Радостные мысли в её голове сменялись грустными и наоборот, все эти перемены тотчас отражались на лице, но всё же было видно, что княгиня Куташева пребывает в состоянии необычайного душевного подъёма.

Не прошло и четверти часа, как показались ворота усадьбы в Полесье, экипаж миновал подъездную аллею и остановился у широкой мраморной лестницы, которая посередине разделялась на две боковые, более узкие, украшенные у основания белыми вазонами. Не дожидаясь пока лакей откроет дверцу, Марья Филипповна сама распахнула её и, подобрав юбки, спрыгнула на посыпанную мелким гравием дорожку, будто она не степенная замужняя дама, а всё ещё та взбалмошная юная барышня, коей была несколько лет назад. 
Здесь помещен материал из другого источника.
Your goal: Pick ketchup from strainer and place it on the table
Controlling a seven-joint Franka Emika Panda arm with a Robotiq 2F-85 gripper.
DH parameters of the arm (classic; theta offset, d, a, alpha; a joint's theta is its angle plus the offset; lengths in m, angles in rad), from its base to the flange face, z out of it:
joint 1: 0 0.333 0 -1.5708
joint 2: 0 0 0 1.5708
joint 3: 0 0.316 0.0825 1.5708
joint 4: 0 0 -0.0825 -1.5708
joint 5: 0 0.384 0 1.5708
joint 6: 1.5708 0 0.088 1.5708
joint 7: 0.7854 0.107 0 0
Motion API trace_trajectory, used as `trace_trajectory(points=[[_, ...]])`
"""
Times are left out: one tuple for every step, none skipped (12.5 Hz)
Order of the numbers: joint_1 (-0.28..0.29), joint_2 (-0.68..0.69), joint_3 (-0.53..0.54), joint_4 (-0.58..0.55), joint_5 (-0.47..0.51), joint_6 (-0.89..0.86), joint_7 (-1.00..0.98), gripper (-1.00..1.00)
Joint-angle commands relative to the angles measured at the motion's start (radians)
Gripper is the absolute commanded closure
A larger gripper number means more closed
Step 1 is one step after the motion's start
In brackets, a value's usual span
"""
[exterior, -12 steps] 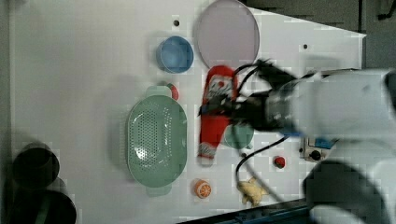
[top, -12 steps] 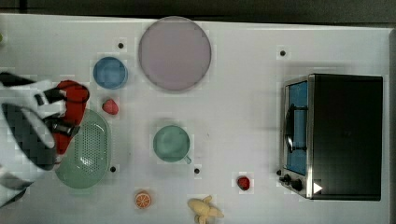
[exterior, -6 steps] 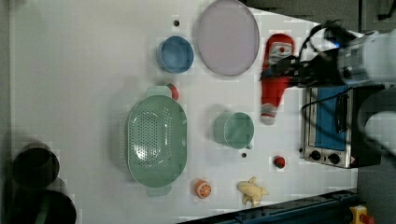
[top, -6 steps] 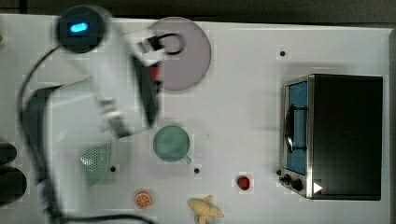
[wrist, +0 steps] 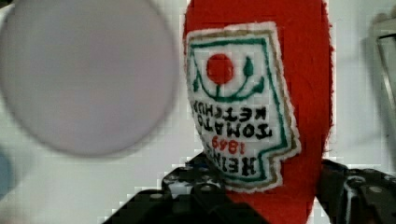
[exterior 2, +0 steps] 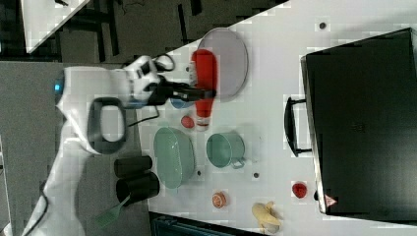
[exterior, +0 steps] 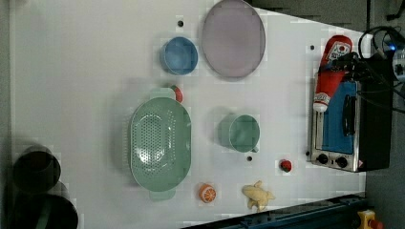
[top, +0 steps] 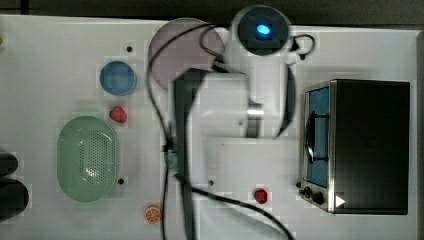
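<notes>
My gripper [wrist: 268, 203] is shut on the ketchup [wrist: 261, 93], a red bottle with a white label, with a dark finger on each side of its body. In the left view the ketchup [exterior: 328, 71] hangs in the air by the oven's blue door, cap pointing down the picture, with the gripper [exterior: 343, 61] across it. The right view shows the ketchup [exterior 2: 204, 81] over the plate's edge, held by the gripper [exterior 2: 202, 92]. The pale green strainer [exterior: 160, 140] [top: 87, 157] [exterior 2: 172, 157] lies empty on the white table [exterior: 71, 71] [top: 50, 50]. In the top view the arm hides the bottle.
A toaster oven [top: 360, 145] stands at the top view's right. Spread over the table are a purple plate [exterior: 233, 38], blue bowl [exterior: 179, 55], green cup [exterior: 241, 132], orange slice [exterior: 207, 193], banana [exterior: 258, 194] and red fruits [exterior: 285, 165]. Black cups [exterior: 36, 169] stand beside the strainer.
The arm has carried the ketchup from beside the strainer across the table to the left view's right, up to the oven. The strainer has stayed where it was.
</notes>
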Motion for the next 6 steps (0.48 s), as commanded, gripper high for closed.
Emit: trace_trajectory(points=[[0.031, -0.009, 0.009, -0.121, -0.015, 0.125, -0.068, -0.16], [0.031, -0.008, 0.003, -0.170, -0.015, 0.177, -0.068, -0.16], [0.031, -0.008, 0.001, -0.217, -0.015, 0.222, -0.068, -0.16], [0.031, -0.008, -0.001, -0.263, -0.015, 0.256, -0.067, -0.16], [0.031, -0.007, -0.001, -0.304, -0.014, 0.285, -0.066, -0.16], [0.031, -0.003, -0.001, -0.342, -0.014, 0.310, -0.063, -0.16]])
Всё, что окружало её: дом, парк, липовая аллея, тянувшаяся от самых ворот, пруд, в котором отражался особняк, всё это дышало прошлым. Это был тот мир, где она была беспечна и счастлива. О, как счастлива она была здесь когда-то! "И это всё придётся навсегда оставить, коли Андрей решится", — при этой мысли её радость тотчас померкла.